Setting up and conducting a simulation for each of the eight wind directions is time consuming due to the costly nature of CFD simulations. In light of this, Kastner and Dogan [31] presented and verified a cylindrical meshing approach that was used in recent research utilizing the Eddy3D user interface [32–35]. The tool automates the creation of boundary conditions, following Tominaga, Mochida [36] best practice, and saves substantial time for multi-directional wind analysis. According to Kastner and Dogan [31] and [33], lateral patches are allocated to an inlet or outlet according to the studied wind direction; the inlets are mapped to a half circle, with the outlet on the opposite part. For inlet boundary conditions (velocity u, turbulent kinetic energy k, and dissipation rate ɛ) and a roughness length z0 = 1 that refers to suburban environments, the half circular inlet was defined to a uniform profile. At the domain’s outlet, constant pressure is considered, while all remaining variables are set to zero-gradient (see Table 1) [37].

Table 1. Settings of the CFD simulation domain and boundary conditions.

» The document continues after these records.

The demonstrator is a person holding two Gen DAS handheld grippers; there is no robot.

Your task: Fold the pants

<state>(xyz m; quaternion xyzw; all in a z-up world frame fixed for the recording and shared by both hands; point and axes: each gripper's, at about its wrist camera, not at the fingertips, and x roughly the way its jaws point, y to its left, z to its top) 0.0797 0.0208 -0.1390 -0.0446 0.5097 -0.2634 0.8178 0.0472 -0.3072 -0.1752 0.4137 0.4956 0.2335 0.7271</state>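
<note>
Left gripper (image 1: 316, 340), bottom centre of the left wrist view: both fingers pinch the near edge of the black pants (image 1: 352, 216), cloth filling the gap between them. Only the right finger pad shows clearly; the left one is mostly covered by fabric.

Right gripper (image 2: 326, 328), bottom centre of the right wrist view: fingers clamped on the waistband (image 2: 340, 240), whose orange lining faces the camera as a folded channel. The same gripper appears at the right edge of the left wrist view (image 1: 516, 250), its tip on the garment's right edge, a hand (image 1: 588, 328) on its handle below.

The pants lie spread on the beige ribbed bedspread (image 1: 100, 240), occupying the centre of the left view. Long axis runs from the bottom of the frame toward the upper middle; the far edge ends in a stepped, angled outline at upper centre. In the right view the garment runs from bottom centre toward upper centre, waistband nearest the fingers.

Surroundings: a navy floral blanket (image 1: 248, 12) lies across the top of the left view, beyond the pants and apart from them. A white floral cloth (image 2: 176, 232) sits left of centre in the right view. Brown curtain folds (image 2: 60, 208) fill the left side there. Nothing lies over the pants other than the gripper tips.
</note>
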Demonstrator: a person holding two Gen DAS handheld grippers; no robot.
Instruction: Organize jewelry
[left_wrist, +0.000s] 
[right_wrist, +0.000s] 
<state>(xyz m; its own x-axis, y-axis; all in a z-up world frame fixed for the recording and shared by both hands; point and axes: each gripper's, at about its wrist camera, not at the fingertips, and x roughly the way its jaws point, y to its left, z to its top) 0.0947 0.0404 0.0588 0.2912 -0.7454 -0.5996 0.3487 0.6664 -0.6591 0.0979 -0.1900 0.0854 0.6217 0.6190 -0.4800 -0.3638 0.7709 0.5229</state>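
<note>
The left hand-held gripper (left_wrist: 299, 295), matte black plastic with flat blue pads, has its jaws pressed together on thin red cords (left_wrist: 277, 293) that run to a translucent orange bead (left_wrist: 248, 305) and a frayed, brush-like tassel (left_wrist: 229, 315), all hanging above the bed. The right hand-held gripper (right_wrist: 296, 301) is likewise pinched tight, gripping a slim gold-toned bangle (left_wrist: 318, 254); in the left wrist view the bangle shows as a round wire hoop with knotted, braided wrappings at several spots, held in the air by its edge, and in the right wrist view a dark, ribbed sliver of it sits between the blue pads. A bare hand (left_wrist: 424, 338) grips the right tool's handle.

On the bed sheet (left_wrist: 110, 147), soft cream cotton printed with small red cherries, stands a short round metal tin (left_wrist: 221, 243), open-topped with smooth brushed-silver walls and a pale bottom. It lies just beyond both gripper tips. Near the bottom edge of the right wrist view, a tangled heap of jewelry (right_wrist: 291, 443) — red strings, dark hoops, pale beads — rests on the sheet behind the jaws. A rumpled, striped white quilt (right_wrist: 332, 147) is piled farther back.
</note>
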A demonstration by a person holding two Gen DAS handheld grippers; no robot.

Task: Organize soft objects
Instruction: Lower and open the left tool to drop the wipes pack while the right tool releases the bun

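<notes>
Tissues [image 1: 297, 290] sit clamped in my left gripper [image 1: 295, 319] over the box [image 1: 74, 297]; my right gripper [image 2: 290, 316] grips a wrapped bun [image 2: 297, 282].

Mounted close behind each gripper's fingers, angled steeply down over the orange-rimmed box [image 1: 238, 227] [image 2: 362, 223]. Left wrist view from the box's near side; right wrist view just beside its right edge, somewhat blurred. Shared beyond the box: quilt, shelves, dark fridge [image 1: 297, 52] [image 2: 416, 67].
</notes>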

Simulation Domain	Turbulence model	Annual wind velocity	kEpsilon
		Annual wind pressure	kOmegaSST
		Pedestrian wind comfort	NEN8100
	Boundary type	Cylindrical domain
	Mesh type	blockMesh & snappyHexMesh
	Refinement levels	3
	Cell size	1 m
	Number of Iterations	2000
Atmospheric Boundary Conditions (ABL)	wdir (8)	0°, 22.5°, 45°, 67.5°, 270°, 292.5°, 315°, and 337.5°
	Uref	10 m/s
	zref	10 m/s
	z0	1
	zGround	0
	Weather data	EPW - Cairo International Airport

Simulation domain

The simulation domain was constructed in accordance with best standards, which advise that it should not exceed a 3% blocking ratio limitation and should be six times taller than the tallest building (Figure 7) [35]. The suggested minimum distance from the buildings to the boundaries was set to 15 times the height [34]. The meshing tools snappyHexMesh and blockMesh from OpenFOAM were employed (see Table 1). The background mesh is first created by the former and is then snapped to the building geometry by the latter. The cylindrical mesh was further enhanced using three levels of refinement inside a refinement box that surrounds the analyzed buildings [31,33,35]. The wind directions were set to 0°, 22.5°, 45°, 67.5°, 270°, 292.5°, 315° and 337.5°; the number of iterations was set to 2000, and the weather data file (epw) of the city of Cairo from 2007 to 2021 was incorporated.

Mesh sensitivity analysis

To explore mesh sensitivity and set cell sizes, one area of study (Zeinhom Linear Housing) was simulated for one wind direction (0°). All of the CFD parameters remained the same except for the cell sizes, which were set to coarse, medium and fine meshes; the Eddy3D tool automatically selects the refinement level based on the desired cell size. Table 2 shows the refinement level for mesh sizes 4 m, 3 m, 2 m, 1 m, and 0.5 m, as well as the number of iterations at the time the simulation converged and the duration it took. The results of the analysis in Figure 8 indicated that the profiles of wind velocities per probing point for fine meshes 0.5 m and 1 m were similar, the 2 m mesh had a comparable profile but with significantly lower velocities, and the 3 m and 4 m meshes diverged substantially from the results of fine and medium meshes. Because the convergence of the 0.5 m mesh took more than 2.6 times longer than the convergence of the 1 m mesh, with no significant difference in the number of iterations (1492 and 1311, respectively) and velocities, the latter was selected for the analysis.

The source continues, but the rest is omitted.